Les deux tiers des arbres dans le monde sont
menacés de dépérissement
Les forêts, poumons de la Terre, sont menacées de
dépérissement. Les arbres se montrent beaucoup plus vulnérables à la sécheresse
que ce que les scientifiques imaginaient. Quand ils manquent d'eau, ils font
des embolies : des bulles d'air obstruent les vaisseaux de transport de la
précieuse sève des racines à leurs cimes. Un dessèchement fatal les guette.
Toutes les espèces sont concernées : feuillus ou conifères. Tous les climats
également : humides ou secs.
Pour la première fois, une
vaste étude internationale jette un regard global sur ce phénomène. Sur plus de
220 espèces réparties dans 80 régions aux climats variés, leurs conclusions,
publiées en ligne dans la revue Nature
mercredi 21 novembre, pointent une vulnérabilité alarmante pour l'avenir
des écosystèmes.
Environ 70 % des arbres
étudiés seraient sur le fil du rasoir, fonctionnant à la limite de l'embolie.

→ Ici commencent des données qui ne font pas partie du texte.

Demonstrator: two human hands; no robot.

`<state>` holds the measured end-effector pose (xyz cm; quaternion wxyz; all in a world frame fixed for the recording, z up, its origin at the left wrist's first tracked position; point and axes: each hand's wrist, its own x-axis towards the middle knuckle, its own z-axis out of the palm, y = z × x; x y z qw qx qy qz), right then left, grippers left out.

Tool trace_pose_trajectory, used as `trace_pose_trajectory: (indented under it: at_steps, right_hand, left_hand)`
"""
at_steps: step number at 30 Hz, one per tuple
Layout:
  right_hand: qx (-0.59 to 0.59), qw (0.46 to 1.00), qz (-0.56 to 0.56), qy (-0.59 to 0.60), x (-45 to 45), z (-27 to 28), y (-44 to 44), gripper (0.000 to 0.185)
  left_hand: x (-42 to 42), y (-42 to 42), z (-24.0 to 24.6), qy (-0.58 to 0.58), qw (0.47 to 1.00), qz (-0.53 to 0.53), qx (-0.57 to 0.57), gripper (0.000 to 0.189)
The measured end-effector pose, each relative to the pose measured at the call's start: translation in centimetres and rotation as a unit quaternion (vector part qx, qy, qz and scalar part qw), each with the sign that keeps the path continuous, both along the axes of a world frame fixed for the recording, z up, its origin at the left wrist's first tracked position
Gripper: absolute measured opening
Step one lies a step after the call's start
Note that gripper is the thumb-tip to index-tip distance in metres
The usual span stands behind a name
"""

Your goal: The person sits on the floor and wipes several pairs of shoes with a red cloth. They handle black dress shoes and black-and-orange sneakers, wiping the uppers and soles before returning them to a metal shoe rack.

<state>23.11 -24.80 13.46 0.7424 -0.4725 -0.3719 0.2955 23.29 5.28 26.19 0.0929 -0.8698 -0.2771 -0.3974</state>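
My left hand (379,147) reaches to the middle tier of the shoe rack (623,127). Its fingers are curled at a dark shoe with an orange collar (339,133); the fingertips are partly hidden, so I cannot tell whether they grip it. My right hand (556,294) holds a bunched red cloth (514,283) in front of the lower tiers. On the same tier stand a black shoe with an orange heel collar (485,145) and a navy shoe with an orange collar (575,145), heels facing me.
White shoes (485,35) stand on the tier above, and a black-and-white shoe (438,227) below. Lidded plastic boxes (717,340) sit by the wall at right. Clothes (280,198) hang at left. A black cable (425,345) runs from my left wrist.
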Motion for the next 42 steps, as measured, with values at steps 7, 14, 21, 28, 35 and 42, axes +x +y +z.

Leurs marges de manœuvre sont étroites, qu'ils poussent en zone tropicale, en
zone tempérée ou en zone de type méditerranéen. "Tous les arbres et toutes les forêts du globe vivent en
permanence à la limite de leur rupture hydraulique. Il y a donc une convergence
fonctionnelle globale de la réponse de ces écosystèmes à la sécheresse",
résume Hervé Cochard, chercheur à l'INRA, à Clermont-Ferrand, et coauteur de
l'étude pilotée par Brendan Choat, de l'université Western Sydney (Australie),
et Steven Jansen, de l'université d'Ulm (Allemagne).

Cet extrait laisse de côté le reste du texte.